**Instructions for the task**: Beginning with the opening line, set down each line of the material below exactly, stopping once the line with "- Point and" is done.

== Segment start ==

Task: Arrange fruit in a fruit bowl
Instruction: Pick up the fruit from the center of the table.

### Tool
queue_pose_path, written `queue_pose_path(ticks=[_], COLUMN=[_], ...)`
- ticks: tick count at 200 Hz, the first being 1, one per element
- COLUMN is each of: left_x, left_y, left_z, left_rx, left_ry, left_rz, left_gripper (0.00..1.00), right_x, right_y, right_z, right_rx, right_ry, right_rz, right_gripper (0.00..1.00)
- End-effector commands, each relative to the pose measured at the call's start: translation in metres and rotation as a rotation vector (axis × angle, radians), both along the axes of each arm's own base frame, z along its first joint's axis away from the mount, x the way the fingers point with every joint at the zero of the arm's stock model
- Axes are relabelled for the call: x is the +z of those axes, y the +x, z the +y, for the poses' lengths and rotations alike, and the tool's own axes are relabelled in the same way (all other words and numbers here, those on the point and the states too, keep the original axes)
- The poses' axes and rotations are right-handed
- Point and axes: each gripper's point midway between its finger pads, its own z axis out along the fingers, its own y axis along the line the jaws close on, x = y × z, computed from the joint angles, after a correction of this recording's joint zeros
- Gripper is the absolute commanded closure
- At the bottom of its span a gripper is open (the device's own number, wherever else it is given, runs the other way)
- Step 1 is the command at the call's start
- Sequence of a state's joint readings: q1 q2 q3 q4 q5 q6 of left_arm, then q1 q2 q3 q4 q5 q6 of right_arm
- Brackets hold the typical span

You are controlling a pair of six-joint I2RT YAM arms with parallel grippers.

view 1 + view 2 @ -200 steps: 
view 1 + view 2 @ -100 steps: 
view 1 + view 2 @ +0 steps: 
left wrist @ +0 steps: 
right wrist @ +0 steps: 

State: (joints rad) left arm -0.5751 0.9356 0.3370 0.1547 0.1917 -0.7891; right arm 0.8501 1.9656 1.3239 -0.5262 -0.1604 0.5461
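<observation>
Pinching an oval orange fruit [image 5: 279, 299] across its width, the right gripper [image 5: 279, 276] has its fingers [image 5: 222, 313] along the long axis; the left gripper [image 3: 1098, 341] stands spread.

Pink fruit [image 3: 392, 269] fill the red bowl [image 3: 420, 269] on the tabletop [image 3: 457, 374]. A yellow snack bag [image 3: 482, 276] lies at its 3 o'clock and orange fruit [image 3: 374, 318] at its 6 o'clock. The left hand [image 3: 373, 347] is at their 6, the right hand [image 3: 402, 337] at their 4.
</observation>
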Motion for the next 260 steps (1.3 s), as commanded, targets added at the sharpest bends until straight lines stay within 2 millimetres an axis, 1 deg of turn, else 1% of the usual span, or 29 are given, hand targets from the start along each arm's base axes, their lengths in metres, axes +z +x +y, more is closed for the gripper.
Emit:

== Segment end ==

**Expected answer**:
Task: Arrange fruit in a fruit bowl
Instruction: Pick up the fruit from the center of the table.

### Tool
queue_pose_path, written `queue_pose_path(ticks=[_], COLUMN=[_], ...)`
- ticks: tick count at 200 Hz, the first being 1, one per element
- COLUMN is each of: left_x, left_y, left_z, left_rx, left_ry, left_rz, left_gripper (0.00..1.00), right_x, right_y, right_z, right_rx, right_ry, right_rz, right_gripper (0.00..1.00)
- End-effector commands, each relative to the pose measured at the call's start: translation in metres and rotation as a rotation vector (axis × angle, radians), both along the axes of each arm's own base frame, z along its first joint's axis away from the mount, x the way the fingers point with every joint at the zero of the arm's stock model
- Axes are relabelled for the call: x is the +z of those axes, y the +x, z the +y, for the poses' lengths and rotations alike, and the tool's own axes are relabelled in the same way (all other words and numbers here, those on the point and the states too, keep the original axes)
- The poses' axes and rotations are right-handed
- Point and axes: each gripper's point midway between its finger pads, its own z axis out along the fingers, its own y axis along the line the jaws close on, x = y × z, computed from the joint angles, after a correction of this recording's joint zeros

The exercise is fully answered.